Le cas Galaxy ITT rappelle l’importance de la continuité
Galaxy ITT occupe une place particulière dans le récit présenté par le média nigérian. L’entreprise avait été créée dans le cadre d’une initiative visant à promouvoir l’usage des technologies de l’information dans l’État de Jigawa. Selon les éléments rapportés, cette première impulsion n’a pas été suffisamment prolongée par les administrations qui ont suivi, ce qui a empêché l’organisation de tirer pleinement parti de ses fondations.
Pour un comité de direction, ce point mérite une attention particulière. Une plateforme peut être correctement conçue et pourtant perdre de sa valeur si les compétences, la gouvernance ou les budgets nécessaires à son évolution ne sont pas maintenus. La transformation numérique n’est pas un chantier que l’on clôture après une mise en production: elle demande un accompagnement des équipes, une capacité de maintenance et une continuité dans les décisions.
Le dirigeant de la NITDA a également souligné que Galaxy ITT ne pouvait pas porter seule la transformation souhaitée. Il a appelé à une collaboration plus étroite avec l’agence de Jigawa chargée des technologies de l’information et de l’économie numérique, notamment pour la mise en œuvre des politiques et le développement de l’économie numérique. Cette logique vaut aussi dans l’entreprise: une direction informatique isolée ne peut pas, à elle seule, résoudre les arbitrages liés aux métiers, à la conformité, au budget et à l’adoption.
Ce qu’il faut vérifier avant de choisir un modèle d’organisation
Le premier point à clarifier est la cible. Quels parcours doivent être améliorés? Quelle activité doit gagner en efficacité? Quelles équipes seront réellement utilisatrices de la nouvelle architecture? Tant que ces réponses restent générales, il est difficile de comparer une internalisation, une externalisation ou un modèle hybride.
Le deuxième point concerne la capacité à mesurer les progrès. L’appel de la NITDA à définir des objectifs et des cibles mesurables offre ici une boussole utile. Un projet ne devrait pas être piloté uniquement par le nombre de fonctionnalités livrées, mais par la valeur créée: adoption par les équipes, fluidité du parcours client, qualité du service ou contribution à la rentabilité, selon le cas.
Enfin, il faut examiner le cadre qui entoure la technologie. Techeconomy rapporte que Kashifu Inuwa a insisté sur la nécessité de disposer de cadres juridiques, politiques et institutionnels adaptés.
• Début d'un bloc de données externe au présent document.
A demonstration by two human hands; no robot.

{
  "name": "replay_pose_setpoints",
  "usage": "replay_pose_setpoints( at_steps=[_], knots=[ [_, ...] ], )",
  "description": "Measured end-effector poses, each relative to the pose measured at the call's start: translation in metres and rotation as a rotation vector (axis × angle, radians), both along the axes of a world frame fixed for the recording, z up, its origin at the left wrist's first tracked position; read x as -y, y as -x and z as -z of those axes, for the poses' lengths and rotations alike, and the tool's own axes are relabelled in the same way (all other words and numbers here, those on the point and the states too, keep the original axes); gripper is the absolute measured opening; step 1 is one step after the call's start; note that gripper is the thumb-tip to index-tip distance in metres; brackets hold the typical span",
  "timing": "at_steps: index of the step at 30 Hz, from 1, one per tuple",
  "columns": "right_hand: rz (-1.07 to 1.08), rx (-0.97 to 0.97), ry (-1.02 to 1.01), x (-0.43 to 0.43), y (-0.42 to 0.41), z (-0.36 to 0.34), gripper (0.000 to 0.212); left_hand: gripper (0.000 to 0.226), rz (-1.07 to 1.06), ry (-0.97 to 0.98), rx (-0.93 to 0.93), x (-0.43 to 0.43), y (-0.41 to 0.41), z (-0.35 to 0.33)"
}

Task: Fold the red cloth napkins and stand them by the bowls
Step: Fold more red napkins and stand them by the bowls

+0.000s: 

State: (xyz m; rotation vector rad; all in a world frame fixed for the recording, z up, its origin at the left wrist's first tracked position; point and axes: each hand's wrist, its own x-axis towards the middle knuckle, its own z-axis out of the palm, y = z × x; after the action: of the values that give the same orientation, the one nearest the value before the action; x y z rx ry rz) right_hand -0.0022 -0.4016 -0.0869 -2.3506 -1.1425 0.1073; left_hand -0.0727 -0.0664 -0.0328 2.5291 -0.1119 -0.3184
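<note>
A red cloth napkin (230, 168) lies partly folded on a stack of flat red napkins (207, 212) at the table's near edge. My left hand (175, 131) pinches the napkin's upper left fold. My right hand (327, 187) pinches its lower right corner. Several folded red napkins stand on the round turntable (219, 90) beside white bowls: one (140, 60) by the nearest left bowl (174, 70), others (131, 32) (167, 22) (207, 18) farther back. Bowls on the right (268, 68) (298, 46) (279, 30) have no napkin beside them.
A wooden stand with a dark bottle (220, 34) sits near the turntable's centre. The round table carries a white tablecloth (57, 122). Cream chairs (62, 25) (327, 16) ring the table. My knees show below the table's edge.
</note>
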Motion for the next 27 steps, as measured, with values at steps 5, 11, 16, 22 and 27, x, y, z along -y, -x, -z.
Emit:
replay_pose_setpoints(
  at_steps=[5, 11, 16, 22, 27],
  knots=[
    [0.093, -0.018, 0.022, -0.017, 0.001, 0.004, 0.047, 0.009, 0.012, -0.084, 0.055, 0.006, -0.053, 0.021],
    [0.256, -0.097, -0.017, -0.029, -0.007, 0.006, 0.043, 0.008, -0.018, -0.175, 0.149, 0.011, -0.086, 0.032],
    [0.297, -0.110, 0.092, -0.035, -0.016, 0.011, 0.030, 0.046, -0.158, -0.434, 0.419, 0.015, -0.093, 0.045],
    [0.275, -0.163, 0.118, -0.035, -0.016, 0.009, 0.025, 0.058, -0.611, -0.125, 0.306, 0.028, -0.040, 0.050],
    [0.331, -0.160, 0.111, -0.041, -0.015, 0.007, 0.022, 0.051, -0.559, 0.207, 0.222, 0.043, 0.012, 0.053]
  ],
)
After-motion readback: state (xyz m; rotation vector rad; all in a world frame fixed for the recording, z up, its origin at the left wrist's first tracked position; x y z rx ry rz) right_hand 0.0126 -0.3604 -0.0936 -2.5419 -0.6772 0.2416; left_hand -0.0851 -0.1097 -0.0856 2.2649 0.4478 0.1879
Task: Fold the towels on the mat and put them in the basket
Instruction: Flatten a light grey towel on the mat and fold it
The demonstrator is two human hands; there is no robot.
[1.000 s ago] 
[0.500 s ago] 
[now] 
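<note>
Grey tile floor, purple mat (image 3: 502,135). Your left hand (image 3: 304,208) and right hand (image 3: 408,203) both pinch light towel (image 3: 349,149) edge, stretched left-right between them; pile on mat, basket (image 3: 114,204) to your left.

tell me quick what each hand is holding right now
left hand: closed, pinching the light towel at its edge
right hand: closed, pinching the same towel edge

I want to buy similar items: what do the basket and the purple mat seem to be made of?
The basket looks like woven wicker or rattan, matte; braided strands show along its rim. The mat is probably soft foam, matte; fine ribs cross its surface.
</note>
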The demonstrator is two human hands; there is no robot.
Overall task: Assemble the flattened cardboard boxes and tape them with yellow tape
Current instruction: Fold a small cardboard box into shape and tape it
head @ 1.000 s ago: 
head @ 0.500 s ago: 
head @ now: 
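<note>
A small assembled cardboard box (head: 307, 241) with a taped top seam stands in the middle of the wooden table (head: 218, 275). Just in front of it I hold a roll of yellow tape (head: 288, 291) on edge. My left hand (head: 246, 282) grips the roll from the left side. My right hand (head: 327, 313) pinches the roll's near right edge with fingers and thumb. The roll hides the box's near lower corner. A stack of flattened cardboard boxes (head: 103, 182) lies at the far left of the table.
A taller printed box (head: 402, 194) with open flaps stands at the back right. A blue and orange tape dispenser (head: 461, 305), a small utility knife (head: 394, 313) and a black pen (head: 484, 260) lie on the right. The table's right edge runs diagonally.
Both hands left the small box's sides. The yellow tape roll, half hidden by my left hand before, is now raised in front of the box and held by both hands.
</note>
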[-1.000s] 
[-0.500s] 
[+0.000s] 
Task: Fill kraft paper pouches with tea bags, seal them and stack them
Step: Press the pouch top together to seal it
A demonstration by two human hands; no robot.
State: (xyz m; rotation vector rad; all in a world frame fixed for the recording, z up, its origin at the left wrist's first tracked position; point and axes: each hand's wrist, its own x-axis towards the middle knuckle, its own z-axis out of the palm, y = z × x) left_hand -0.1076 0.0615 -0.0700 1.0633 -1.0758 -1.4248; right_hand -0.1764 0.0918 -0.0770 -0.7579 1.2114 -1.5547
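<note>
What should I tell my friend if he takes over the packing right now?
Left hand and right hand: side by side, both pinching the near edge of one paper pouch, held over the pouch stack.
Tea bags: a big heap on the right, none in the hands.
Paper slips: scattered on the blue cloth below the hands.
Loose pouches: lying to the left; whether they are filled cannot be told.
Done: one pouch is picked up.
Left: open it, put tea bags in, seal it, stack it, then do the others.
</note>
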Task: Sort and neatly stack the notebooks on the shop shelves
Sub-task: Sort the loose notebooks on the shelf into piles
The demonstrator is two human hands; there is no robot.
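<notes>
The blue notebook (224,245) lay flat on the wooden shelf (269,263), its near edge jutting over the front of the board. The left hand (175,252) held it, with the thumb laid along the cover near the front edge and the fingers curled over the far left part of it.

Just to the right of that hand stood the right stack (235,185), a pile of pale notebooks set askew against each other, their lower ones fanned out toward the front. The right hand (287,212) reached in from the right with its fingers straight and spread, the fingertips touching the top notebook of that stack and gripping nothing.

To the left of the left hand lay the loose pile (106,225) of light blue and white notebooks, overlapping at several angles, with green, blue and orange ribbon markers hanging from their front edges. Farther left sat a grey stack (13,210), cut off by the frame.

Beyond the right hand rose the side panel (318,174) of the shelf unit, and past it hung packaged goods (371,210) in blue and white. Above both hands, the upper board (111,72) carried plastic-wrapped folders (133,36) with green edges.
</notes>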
Pour les entreprises, cela signifie qu’une décision technique ne doit pas être séparée de la gouvernance: accès aux données, responsabilités, règles de sécurité, maintenance et dépendance vis-à-vis d’un prestataire doivent être examinés avant le déploiement.
L’enseignement est simple, mais exigeant: l’agilité est une qualité d’exécution, pas une stratégie complète de transformation. Avant d’accélérer, vérifiez que votre organisation sait où elle va, avec quelles compétences et selon quelles règles. C’est cette préparation qui réduit les frictions et permet à la technologie de produire une valeur durable.